Records from a dataset

______________________________

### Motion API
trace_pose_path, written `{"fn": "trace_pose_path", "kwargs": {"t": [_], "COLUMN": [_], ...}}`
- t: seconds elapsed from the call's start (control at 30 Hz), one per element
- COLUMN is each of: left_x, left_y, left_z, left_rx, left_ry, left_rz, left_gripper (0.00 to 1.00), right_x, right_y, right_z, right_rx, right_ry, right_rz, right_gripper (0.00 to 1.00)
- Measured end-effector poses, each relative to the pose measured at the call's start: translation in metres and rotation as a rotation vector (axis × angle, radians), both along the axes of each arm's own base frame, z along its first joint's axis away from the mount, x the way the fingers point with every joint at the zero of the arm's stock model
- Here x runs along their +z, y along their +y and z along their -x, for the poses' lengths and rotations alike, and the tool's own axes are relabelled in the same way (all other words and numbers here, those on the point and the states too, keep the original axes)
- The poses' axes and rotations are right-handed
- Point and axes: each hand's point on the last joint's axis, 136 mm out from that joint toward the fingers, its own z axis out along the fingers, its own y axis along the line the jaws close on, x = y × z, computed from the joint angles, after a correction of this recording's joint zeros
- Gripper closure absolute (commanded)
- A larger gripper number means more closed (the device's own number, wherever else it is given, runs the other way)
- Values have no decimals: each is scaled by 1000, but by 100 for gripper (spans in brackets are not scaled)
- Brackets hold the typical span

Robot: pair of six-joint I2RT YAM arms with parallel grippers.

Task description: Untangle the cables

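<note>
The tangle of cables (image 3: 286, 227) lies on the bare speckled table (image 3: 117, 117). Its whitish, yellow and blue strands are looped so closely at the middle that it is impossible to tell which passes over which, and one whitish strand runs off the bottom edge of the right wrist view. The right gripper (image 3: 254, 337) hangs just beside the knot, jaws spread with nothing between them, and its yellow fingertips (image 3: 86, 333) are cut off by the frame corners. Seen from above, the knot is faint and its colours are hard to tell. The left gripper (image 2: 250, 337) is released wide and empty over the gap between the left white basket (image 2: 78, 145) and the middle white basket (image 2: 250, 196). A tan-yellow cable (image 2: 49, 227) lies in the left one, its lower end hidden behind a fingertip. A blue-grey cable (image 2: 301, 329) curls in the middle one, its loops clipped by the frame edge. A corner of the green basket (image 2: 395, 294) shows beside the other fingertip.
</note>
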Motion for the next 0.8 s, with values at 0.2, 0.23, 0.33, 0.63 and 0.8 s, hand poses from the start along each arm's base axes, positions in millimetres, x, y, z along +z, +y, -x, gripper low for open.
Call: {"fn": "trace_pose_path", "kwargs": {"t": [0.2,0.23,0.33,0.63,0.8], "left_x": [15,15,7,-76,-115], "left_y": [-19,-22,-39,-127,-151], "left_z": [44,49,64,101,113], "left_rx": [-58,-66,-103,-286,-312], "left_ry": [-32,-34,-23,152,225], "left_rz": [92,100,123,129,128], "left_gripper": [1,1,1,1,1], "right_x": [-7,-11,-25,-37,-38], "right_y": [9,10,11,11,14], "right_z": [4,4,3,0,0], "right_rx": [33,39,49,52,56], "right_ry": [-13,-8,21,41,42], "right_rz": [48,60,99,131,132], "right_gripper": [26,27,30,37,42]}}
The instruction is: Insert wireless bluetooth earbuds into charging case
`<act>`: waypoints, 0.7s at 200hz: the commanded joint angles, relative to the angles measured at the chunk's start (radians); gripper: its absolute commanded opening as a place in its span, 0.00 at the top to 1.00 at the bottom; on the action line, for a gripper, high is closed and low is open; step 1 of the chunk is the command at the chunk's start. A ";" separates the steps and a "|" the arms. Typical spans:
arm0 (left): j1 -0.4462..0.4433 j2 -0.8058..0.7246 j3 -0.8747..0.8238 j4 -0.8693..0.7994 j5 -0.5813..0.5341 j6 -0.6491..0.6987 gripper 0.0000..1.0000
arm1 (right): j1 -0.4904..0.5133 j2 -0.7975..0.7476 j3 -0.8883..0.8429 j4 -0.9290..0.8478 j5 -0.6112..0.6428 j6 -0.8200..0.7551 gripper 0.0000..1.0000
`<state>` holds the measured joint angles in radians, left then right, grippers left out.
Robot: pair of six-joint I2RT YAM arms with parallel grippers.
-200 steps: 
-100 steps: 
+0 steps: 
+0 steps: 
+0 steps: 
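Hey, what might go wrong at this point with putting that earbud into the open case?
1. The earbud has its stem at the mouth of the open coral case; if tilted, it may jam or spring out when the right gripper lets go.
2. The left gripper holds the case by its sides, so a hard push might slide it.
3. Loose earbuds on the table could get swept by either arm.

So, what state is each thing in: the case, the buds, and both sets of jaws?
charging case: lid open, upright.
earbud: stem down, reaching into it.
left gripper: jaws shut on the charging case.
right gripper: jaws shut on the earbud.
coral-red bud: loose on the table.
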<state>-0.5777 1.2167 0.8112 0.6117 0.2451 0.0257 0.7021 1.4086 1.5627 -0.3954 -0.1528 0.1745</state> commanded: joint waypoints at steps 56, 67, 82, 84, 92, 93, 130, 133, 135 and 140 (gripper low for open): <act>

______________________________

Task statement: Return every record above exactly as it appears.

Written answer:
### Motion API
trace_pose_path, written `{"fn": "trace_pose_path", "kwargs": {"t": [_], "COLUMN": [_], ...}}`
- t: seconds elapsed from the call's start (control at 30 Hz), one per element
- COLUMN is each of: left_x, left_y, left_z, left_rx, left_ry, left_rz, left_gripper (0.00 to 1.00), right_x, right_y, right_z, right_rx, right_ry, right_rz, right_gripper (0.00 to 1.00)
- Measured end-effector poses, each relative to the pose measured at the call's start: translation in metres and rotation as a rotation vector (axis × angle, radians), both along the axes of each arm's own base frame, z along its first joint's axis away from the mount, x the way the fingers point with every joint at the zero of the arm's stock model
- Here x runs along their +z, y along their +y and z along their -x, for the poses' lengths and rotations alike, and the tool's own axes are relabelled in the same way (all other words and numbers here, those on the point and the states too, keep the original axes)
- The poses' axes and rotations are right-handed
- Point and axes: each hand's point on the last joint's axis, 136 mm out from that joint toward the fingers, its own z axis out along the fingers, its own y axis along the line the jaws close on, x = y × z, computed from the joint angles, after a correction of this recording's joint zeros
- Gripper closure absolute (commanded)
- A larger gripper number means more closed (the device's own number, wherever else it is given, runs the other way)
- Values have no decimals: each is scaled by 1000, but by 100 for gripper (spans in brackets are not scaled)
- Brackets hold the typical span

Robot: pair of six-joint I2RT YAM arms with parallel grippers.

Task description: Untangle the cables

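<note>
The tangle of cables (image 3: 286, 227) lies on the bare speckled table (image 3: 117, 117). Its whitish, yellow and blue strands are looped so closely at the middle that it is impossible to tell which passes over which, and one whitish strand runs off the bottom edge of the right wrist view. The right gripper (image 3: 254, 337) hangs just beside the knot, jaws spread with nothing between them, and its yellow fingertips (image 3: 86, 333) are cut off by the frame corners. Seen from above, the knot is faint and its colours are hard to tell. The left gripper (image 2: 250, 337) is released wide and empty over the gap between the left white basket (image 2: 78, 145) and the middle white basket (image 2: 250, 196). A tan-yellow cable (image 2: 49, 227) lies in the left one, its lower end hidden behind a fingertip. A blue-grey cable (image 2: 301, 329) curls in the middle one, its loops clipped by the frame edge. A corner of the green basket (image 2: 395, 294) shows beside the other fingertip.
</note>
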Motion for the next 0.8 s, with values at 0.2, 0.23, 0.33, 0.63 and 0.8 s, hand poses from the start along each arm's base axes, positions in millimetres, x, y, z along +z, +y, -x, gripper low for open.
Call: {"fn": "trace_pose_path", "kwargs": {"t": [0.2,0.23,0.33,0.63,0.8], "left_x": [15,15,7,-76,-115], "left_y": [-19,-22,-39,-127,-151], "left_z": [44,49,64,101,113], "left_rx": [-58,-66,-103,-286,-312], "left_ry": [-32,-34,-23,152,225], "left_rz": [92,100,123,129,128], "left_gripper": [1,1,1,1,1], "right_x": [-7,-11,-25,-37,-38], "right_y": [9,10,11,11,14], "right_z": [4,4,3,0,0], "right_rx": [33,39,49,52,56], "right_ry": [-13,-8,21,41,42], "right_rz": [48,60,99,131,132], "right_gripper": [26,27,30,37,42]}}
The instruction is: Insert wireless bluetooth earbuds into charging case
`<act>`: waypoints, 0.7s at 200hz: the commanded joint angles, relative to the angles measured at the chunk's start (radians); gripper: its absolute commanded opening as a place in its span, 0.00 at the top to 1.00 at the bottom; on the action line, for a gripper, high is closed and low is open; step 1 of the chunk is the command at the chunk's start. A ";" separates the steps and a "|" the arms. Typical spans:
arm0 (left): j1 -0.4462..0.4433 j2 -0.8058..0.7246 j3 -0.8747..0.8238 j4 -0.8693..0.7994 j5 -0.5813..0.5341 j6 -0.6491..0.6987 gripper 0.0000..1.0000
arm1 (right): j1 -0.4904..0.5133 j2 -0.7975..0.7476 j3 -0.8883..0.8429 j4 -0.9290..0.8478 j5 -0.6112..0.6428 j6 -0.8200..0.7551 gripper 0.0000..1.0000
`<state>` holds the measured joint angles in radians, left then right, grippers left out.
Robot: pair of six-joint I2RT YAM arms with parallel grippers.
-200 steps: 
-100 steps: 
+0 steps: 
+0 steps: 
+0 steps: 
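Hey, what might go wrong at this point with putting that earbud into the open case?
1. The earbud has its stem at the mouth of the open coral case; if tilted, it may jam or spring out when the right gripper lets go.
2. The left gripper holds the case by its sides, so a hard push might slide it.
3. Loose earbuds on the table could get swept by either arm.

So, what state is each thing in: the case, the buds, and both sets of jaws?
charging case: lid open, upright.
earbud: stem down, reaching into it.
left gripper: jaws shut on the charging case.
right gripper: jaws shut on the earbud.
coral-red bud: loose on the table.
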<state>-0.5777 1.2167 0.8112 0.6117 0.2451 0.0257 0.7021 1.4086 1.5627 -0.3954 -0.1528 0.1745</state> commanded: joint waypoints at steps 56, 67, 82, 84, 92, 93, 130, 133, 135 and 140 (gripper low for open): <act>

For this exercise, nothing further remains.